The fourth quarter of 2022 saw a decrease in commercial lending activity, largely due to rising interest rates and an effort by the Federal Reserve to slow inflation. Data shows that the volume of new loans dropped substantially compared to the same time period in 2021, with debt funds and mortgage REITs experiencing particularly pronounced declines as a percentage of total loan closings.
Unfortunately, this loan slowdown was accompanied by another troubling trend: a sharp rise in delinquencies among commercial lenders. This increase has caused concern for regulators, who are questioning lenders’ concentration of loans secured by commercial property—particularly in new developments.
While this data showed a troubling fourth quarter, it’s unclear how likely either trend is to continue amid a continued high-interest-rate environment and the Fed’s consideration of further rate hikes to combat ongoing inflation. Though it’s still too early to draw conclusions, this data could signal coming distress in the commercial real estate market, as well as potential difficulties for investors seeking loans.
Multifamily residential properties and developments are continuing to see positive trends nationwide despite the growing potential for a coming economic downturn. In the South and Midwest regions, rents continue to grow, and recent data from states like Arkansas have revealed a decrease in apartment stock. Markets like western Michigan remain similarly strong due to strong market fundamentals, including a noticeable lack of distressed assets on the market and an area-wide housing shortage.
Simultaneously, conversions of non-residential commercial properties into multifamily units are showing few signs of slowing down.
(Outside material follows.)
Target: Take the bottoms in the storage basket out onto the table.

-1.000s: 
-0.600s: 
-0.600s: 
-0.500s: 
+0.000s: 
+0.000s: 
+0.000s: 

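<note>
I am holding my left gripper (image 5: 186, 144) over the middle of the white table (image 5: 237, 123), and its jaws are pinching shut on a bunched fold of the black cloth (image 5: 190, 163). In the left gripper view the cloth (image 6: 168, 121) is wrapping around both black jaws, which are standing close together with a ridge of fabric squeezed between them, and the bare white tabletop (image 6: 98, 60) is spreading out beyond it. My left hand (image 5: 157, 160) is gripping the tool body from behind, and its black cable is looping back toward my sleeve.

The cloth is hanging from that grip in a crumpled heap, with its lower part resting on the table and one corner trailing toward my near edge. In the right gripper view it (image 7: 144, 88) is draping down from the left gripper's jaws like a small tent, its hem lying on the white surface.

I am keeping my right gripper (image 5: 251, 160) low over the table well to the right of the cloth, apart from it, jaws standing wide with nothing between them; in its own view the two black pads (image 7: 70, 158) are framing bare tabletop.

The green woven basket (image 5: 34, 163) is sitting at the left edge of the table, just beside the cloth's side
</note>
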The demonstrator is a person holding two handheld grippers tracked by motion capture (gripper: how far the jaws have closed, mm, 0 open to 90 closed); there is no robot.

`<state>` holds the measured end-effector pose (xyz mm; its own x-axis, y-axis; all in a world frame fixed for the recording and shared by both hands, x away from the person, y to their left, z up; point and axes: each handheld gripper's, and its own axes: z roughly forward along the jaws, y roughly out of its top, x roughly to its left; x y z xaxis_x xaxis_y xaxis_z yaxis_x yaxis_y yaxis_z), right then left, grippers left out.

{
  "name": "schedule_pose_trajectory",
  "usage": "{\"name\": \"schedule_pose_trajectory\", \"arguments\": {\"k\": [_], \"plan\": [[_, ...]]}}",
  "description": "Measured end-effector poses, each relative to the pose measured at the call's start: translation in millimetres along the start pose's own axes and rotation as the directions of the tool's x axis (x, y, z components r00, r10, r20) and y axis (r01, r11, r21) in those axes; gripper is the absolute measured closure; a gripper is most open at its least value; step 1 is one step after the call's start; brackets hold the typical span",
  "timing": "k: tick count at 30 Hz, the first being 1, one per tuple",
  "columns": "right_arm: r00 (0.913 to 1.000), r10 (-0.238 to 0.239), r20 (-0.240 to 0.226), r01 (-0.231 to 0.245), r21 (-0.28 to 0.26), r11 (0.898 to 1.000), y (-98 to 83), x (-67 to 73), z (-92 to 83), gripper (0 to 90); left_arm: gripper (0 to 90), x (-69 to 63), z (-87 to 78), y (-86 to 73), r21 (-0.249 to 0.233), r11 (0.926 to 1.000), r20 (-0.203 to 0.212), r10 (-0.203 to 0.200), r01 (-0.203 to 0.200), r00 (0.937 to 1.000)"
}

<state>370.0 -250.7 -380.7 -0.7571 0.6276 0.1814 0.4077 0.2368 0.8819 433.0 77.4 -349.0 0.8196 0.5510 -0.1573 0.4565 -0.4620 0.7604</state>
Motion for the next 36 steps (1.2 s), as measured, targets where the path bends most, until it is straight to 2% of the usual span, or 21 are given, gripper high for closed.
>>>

In fact, some areas have even seen an acceleration in these projects. The numbers appear to support these opportunities, as landlords have so far been able to avoid vacancies due to the high demand for residential properties.
Overall, the continued boom in multifamily conversions is a testament to the strength of the market and increased investor confidence despite some regional challenges. In spite of fluctuations in certain markets, the profitability of these conversions has been a strong signal to investors that markets remain hungry for these types of redevelopments. This is good news for both tenants and owners as they can look forward to more housing options for local populations and less volatility in local rent.
All told, it is clear that multifamily continues to prove its strength as an investment within the broader American real estate market.
The return of the U.S. Prime Rate to pre-2008 levels—though off-putting for those seeking to refinance or secure new loans—is an encouraging sign for commercial real estate investors. This is because the return has occurred without the loose underwriting standards that were rampant before the crash and ultimately contributed to the wave of defaults.
Although the recent rise in rates could cause some pricing adjustments (particularly for investors using CapEx valuation models), it is far from a death knell for the sector, as rents and asset prices have so far continued their steady upward march, continuing to support record-breaking real estate prices nationwide.
For informed investors with patience and understanding of today’s market conditions, these trends provide significant opportunities, and fears of rising rates distressing the national market should be discounted.
The recent extension by the IRS of its deadline for completing 1031 exchanges in response to unprecedented storms in California demonstrates a crucial insight: that the agency is paying attention to the disruptions caused by natural disasters and their effects on taxpayers—especially those involved in real estate investing. This is especially significant considering California’s importance as one of the country’s most active real estate markets.
Further, this flexibility by the IRS may signal more consideration for investors and taxpayers struggling with climate-generated crises from storms or their lasting effects. It may also be indicative of a shifting attitude towards capital gains taxes, which have been hotly debated in recent years, with talk of repeal having been floated in Congress as recently as this month. Only time will tell if such flexibility leads to additional policy changes, but this extension remains a strong sign that hard times can still lead to some leniency from Uncle Sam.
The jobs market in the U.S. remains remarkably strong. Data released last month by the Department of Labor reports that new unemployment claims continue to hover around 200,000, which is well below long-term historical averages. This is indicative of an economy with strong and consistent demand for labor and is proving highly advantageous for real estate investors.
Strength in the U.S. labor market shows that many businesses in the retail and service sectors are still struggling to find additional employees to serve the steady stream of customers they are receiving. For investors, this implies a healthy and plentiful supply of buyers and tenants, providing them with great opportunities to pursue commercial deals in most major markets.
What’s more, as there is no shortage of potential renters or buyers, employers struggling to fill open positions should translate into continued confidence among workers to buy or rent new housing as it becomes available.